During the lifting, you should detach the lower back of the bench and form an arch between the bench and back. This will facilitate the lifting rods. The growth of the muscles in the chest area is not observed. Therefore, for the beauty of pectoral muscles better to bench correctly.

As you know muscle growth is stimulated by the duration of extreme reduction in muscle. In this process, any violent movement is useless, as it is produced by the instant effort. Your muscles are tense to limit, but only for a short moment, but it is not enough to trigger the growth mechanism.

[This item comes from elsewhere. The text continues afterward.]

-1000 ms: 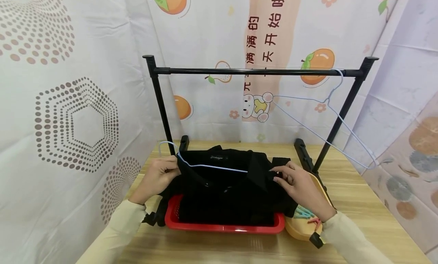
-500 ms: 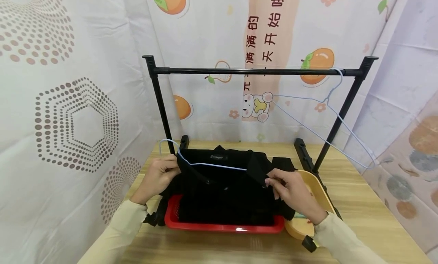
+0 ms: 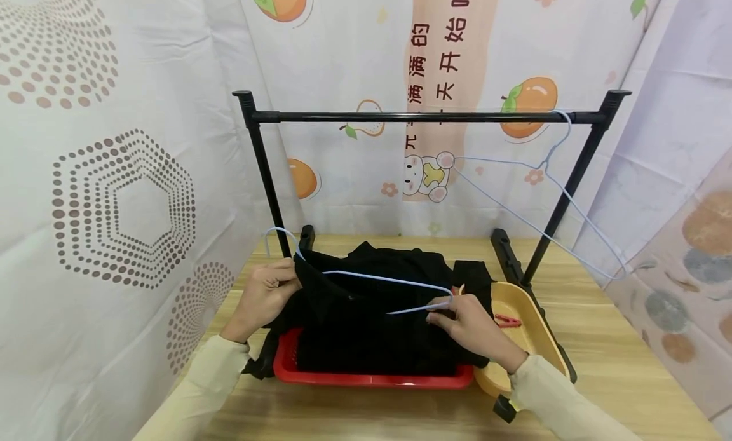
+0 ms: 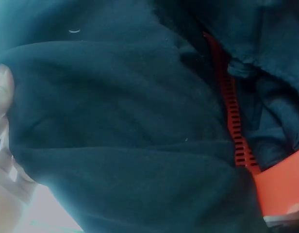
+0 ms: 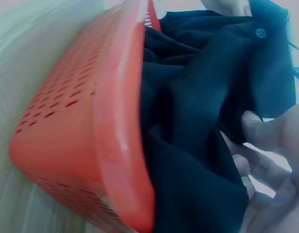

And so, the first thing to do to increase muscle grow this to select the optimal weight for so that you can perform between 3 sets of 8 - 10 repetitions. When performing a bench press with the optimal weight you must control a high degree of tension in the muscles. To do this, in this exercise you have to move slowly, as the lifts up and lowered it down. In this case, at the top do not keep it at the arm's length, as the load moves from the muscle to bone.

The second thing that will help to gain muscle mass is a small pause of 2 seconds at the time of peak muscle tension. Then start the other way around. At the expense of increasing the total pause time of muscle contraction, which is an added incentive for growth.

The success of any type of exercise is directly influenced by the correct execution. That’s why further we will mention most common errors that are inefficient or have a high risk of injuries.

-Lifting the bar with bent arms.

One of the common mistake among newcomers in the gym.  Arms are much more powerful when your elbows are blocked. If you ignore this fact, you just risk that barbell can crash into your nose.

-Upper back and glutes detached from the bench.

Keep them stick to the bench, as they ensure more stable, which is very important especially in case of heavyweights.

-Rebound the bar from your chest.

Despite many people who talk about it, you will continue to see in the gym newcomers who allow it yet. Along with the high risk of rib cage injuries, this movement will not help you to increase chest muscles. T avoid it, try to use less weight for the beginning, and make a 2-second pause at the bottom of every repetition.

-Moving your feet.

As we mentioned above, your feet during bench press exercise have to be as much as possible apart from each other, and tightly stick to the floor. This will help you to be stronger, and perform a larger number of reps.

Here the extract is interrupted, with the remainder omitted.